Outro problema, de acordo com Thaís, é que a seguradora estará vinculada aos argumentos da recusa. Isso significa que tudo o que a empresa colocar na carta de recusa poderá ser usado em juízo. E novos argumentos não poderão ser apresentados. “Não há a mesma restrição para o segurado. Quando for a juízo, ele pode levar o argumento que quiser. Ao passo que a seguradora, salvo se houver documentos novos, estará 100% vinculada ao que ela disse na regulação.”
Questão de interpretação
Por outro lado, Glauce Carvalhal, diretora jurídica da Confederação Nacional das Empresas de Seguros Gerais, Previdência Privada e Vida, Saúde Suplementar e Capitalização (CNseg), destaca que a norma também estabelece uma série de deveres ao segurado. “Um exemplo é que o segurado tem de avisar a ocorrência do sinistro imediatamente à seguradora. Apesar de, por um lado, o prazo prescricional começar a contar da negativa, e não da ocorrência do sinistro, se o segurado demora a notificar é ruim para ele mesmo, que demora a receber. Entendo que a seguradora teria argumentos, por exemplo, para uma negativa, porque o segurado tem essa obrigação. É uma lei que tem essa via de mão dupla.”
A questão, segundo ela, é a ponderação na aplicação da norma. Para Glauce, algumas regras — como a apresentação de documentos em caso de negativa — não devem ser aplicadas de forma irrestrita. “Não podemos aplicar isso, que já está previsto no entendimento do STJ, de uma forma que ponha o segredo industrial e comercial das seguradoras em jogo. Ninguém vai ser obrigado a passar segredos do negócio, porque isso tem uma proteção constitucional.”
Além disso, a diretora da CNseg acredita que a adaptação às novas regras não será trivial. “É uma lei nova, uma mudança muito significativa. Afinal de contas, foram 20 anos de jurisprudência com base no Código Civil. Vai ter uma necessidade de adaptação das seguradoras. É uma lei perfeita? Não. É uma lei que veio a partir de uma série de debates que duraram mais de 20 anos.
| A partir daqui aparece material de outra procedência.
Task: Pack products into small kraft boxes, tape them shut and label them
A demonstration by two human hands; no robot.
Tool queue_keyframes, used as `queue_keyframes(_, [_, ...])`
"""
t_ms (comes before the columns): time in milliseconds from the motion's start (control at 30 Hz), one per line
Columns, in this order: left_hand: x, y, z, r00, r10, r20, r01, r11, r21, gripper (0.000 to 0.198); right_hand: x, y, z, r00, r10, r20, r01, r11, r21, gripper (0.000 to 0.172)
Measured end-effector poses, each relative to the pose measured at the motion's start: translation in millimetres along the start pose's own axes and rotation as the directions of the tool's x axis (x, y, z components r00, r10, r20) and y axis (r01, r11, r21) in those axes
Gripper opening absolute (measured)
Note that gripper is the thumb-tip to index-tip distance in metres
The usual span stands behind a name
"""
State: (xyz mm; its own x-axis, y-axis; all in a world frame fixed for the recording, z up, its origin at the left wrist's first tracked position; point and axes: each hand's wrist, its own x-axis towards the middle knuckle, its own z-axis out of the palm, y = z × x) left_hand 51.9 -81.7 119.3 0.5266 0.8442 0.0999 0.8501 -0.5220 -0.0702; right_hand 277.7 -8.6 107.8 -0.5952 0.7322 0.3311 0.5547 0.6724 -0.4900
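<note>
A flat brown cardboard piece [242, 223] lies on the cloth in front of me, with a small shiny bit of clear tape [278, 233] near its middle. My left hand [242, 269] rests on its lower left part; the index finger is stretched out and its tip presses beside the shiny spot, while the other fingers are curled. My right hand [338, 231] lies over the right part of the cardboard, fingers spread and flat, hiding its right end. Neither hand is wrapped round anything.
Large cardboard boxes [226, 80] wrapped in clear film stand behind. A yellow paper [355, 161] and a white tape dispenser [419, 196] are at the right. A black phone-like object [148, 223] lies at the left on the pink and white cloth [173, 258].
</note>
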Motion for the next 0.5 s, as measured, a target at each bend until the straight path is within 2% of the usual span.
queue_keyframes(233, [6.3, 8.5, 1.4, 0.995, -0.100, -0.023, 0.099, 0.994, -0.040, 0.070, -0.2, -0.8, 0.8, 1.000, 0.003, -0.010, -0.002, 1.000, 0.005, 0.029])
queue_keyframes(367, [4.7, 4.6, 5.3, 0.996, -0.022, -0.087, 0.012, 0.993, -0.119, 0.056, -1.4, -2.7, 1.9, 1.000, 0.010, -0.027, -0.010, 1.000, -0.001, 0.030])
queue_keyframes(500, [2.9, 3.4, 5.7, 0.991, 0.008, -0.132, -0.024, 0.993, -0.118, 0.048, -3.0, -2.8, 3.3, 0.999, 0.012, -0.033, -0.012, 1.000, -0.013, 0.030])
Mas, no final, em que pesem esses desafios, o saldo será positivo.”
Igor Montalvão, sócio e diretor jurídico da banca Montalvão & Souza Lima Advocacia de Negócios, entende que o Marco Legal vai contribuir para uma relação mais equilibrada entre seguradora e cliente. “Embora a adaptação possa ser desafiadora para o setor, o reforço da transparência tende a fortalecer o mercado a longo prazo, promovendo confiança e mitigando potenciais conflitos.”
Brisa Nogueira, advogada consumerista do escritório Brossa & Nogueira Advogadas, pensa que os legisladores poderiam ter ido mais longe. Embora os segurados tenham obtido alguns benefícios, há pontos que poderiam ter sido melhorados, sem comprometer a integridade do contrato ou o equilíbrio entre as partes, de acordo com ela. “Dizer que as mudanças legislativas trarão impactos como o aumento de preços parece um exagero. O setor de seguros é altamente lucrativo para as empresas e essa ideia de encarecimento é comumente usada para defender os interesses empresariais, mas, na prática, isso nem sempre se confirma.”
Já para Mayra Sampaio, especialista em Direito do Consumidor e sócia do escritório Mayra Sampaio Advocacia e Consultoria Jurídica, o segurado deve ter sempre transparência no andamento dos processos. “Eu acredito que tudo deva ser posto às claras ao consumidor, e que este possa ter direito a entender uma negativa. O problema aqui refere-se à jurisprudência. Às vezes, precisamos de mais de dez anos para uma jurisprudência estabilizar a interpretação de uma lei.”